**Task description**: Instruction for the entries below: return the part that opens with the line containing "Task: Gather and" and closes with the line containing "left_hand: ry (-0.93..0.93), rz", exactly, and no pictures.

Saved data entries:
Segment Open

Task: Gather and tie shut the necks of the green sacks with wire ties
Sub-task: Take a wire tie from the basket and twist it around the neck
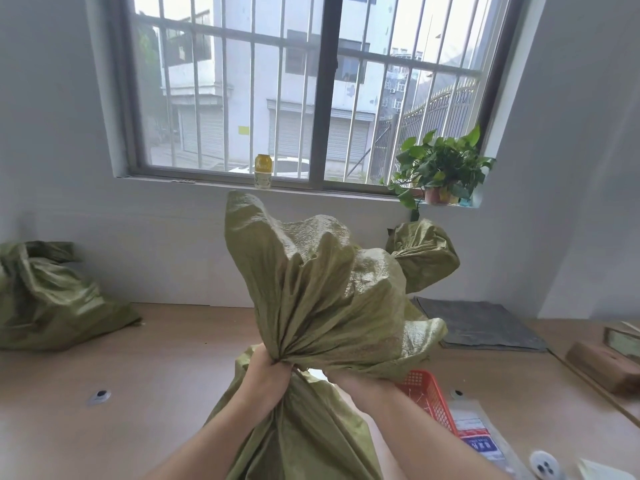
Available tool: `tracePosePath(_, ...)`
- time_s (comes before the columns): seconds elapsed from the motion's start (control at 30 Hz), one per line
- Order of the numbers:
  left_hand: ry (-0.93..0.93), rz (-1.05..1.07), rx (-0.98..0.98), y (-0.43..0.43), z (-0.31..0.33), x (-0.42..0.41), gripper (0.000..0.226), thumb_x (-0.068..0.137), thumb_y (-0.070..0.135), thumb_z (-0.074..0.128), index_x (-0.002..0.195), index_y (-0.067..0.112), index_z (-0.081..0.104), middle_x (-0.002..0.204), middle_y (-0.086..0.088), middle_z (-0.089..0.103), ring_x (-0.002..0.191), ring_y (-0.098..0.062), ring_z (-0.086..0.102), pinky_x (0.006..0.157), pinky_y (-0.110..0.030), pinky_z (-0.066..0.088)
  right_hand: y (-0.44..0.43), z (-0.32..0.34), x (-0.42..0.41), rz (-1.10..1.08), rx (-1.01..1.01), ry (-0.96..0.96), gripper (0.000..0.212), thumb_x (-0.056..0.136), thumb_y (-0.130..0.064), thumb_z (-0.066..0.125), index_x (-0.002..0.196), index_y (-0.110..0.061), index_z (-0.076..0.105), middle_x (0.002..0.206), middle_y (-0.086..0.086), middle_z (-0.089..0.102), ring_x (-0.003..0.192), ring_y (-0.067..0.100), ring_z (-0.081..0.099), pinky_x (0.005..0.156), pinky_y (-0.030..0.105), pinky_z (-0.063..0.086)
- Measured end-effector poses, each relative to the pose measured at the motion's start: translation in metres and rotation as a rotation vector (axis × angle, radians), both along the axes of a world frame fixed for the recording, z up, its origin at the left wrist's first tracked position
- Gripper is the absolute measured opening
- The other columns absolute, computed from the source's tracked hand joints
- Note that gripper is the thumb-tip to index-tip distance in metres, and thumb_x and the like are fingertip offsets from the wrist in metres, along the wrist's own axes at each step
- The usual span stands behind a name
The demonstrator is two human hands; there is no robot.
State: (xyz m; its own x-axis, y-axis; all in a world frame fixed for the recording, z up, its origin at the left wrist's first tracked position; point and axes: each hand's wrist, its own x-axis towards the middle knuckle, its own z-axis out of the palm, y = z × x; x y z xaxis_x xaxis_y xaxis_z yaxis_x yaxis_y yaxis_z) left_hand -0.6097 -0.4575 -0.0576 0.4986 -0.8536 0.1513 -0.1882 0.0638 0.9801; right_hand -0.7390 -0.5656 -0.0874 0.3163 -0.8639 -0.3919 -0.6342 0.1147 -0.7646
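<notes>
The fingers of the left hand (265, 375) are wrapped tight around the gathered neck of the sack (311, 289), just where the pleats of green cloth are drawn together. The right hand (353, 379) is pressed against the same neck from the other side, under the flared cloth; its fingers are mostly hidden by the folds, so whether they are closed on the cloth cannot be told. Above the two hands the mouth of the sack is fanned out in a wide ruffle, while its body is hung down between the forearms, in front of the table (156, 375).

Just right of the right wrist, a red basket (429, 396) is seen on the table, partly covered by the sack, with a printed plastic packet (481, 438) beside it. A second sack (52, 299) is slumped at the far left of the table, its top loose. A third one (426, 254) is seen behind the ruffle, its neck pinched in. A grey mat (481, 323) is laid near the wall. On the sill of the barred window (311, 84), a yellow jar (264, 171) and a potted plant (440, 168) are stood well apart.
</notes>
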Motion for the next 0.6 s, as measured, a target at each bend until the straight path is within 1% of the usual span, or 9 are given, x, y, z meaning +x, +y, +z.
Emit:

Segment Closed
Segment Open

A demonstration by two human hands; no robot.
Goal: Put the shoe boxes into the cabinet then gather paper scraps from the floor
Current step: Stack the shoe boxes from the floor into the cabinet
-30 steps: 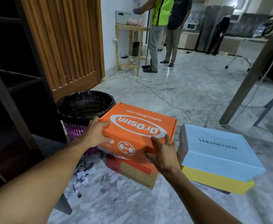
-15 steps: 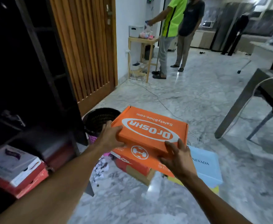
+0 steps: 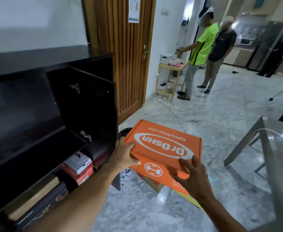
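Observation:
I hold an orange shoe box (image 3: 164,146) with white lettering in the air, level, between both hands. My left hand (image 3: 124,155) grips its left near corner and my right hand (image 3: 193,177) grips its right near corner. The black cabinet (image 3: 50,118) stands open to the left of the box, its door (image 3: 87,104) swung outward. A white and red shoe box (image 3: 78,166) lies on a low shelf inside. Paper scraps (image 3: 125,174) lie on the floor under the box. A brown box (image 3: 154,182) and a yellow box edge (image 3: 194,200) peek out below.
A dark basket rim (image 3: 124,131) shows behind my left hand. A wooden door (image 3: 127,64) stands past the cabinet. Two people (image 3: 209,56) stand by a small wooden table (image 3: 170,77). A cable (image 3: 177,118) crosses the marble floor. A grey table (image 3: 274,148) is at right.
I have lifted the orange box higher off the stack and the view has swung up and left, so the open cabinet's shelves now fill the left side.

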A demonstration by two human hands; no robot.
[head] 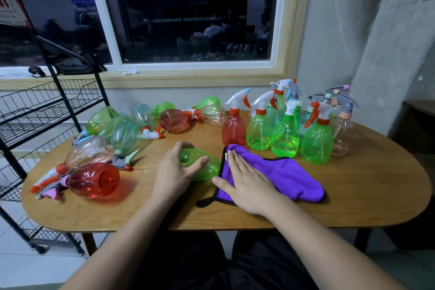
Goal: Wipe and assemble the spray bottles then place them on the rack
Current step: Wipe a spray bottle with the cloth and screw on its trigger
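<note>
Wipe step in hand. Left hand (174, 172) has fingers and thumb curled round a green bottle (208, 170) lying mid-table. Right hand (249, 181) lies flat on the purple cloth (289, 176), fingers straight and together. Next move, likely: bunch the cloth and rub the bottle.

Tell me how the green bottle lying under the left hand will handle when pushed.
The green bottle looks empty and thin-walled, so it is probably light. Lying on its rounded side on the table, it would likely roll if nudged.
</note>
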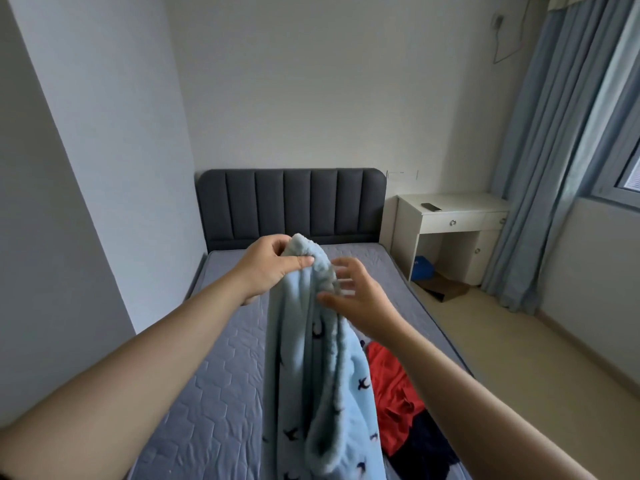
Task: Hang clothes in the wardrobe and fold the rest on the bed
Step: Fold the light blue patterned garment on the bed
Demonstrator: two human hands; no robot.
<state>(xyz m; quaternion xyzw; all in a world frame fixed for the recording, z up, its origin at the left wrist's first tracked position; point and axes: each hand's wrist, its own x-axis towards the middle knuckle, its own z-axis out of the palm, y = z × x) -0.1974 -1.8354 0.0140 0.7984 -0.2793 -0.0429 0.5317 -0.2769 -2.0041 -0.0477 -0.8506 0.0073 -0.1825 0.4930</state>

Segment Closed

**Task answer**:
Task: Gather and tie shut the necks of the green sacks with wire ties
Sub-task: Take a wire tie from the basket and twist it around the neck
Available tool: `tracePosePath(_, ...)`
- time_s (comes before the columns): seconds elapsed from the motion's start (control at 30 Hz), one per line
- Order of the numbers:
  left_hand: ry (-0.93..0.93), rz (-1.05..1.07), rx (-0.98..0.98), y (-0.43..0.43), z (-0.31..0.33), x (-0.42..0.41), gripper (0.000..0.226), thumb_x (-0.068..0.137), thumb_y (-0.070..0.135), thumb_z (-0.074..0.128), index_x (-0.002..0.195), index_y (-0.067..0.112), index_z (-0.081..0.104), middle_x (-0.002..0.204), middle_y (-0.086..0.088), middle_z (-0.089..0.103), ring_x (-0.002..0.191), ring_y (-0.098..0.062), ring_z (-0.086..0.102), pinky_x (0.006..0.157), pinky_y (-0.110..0.030), pinky_z (-0.066..0.088)

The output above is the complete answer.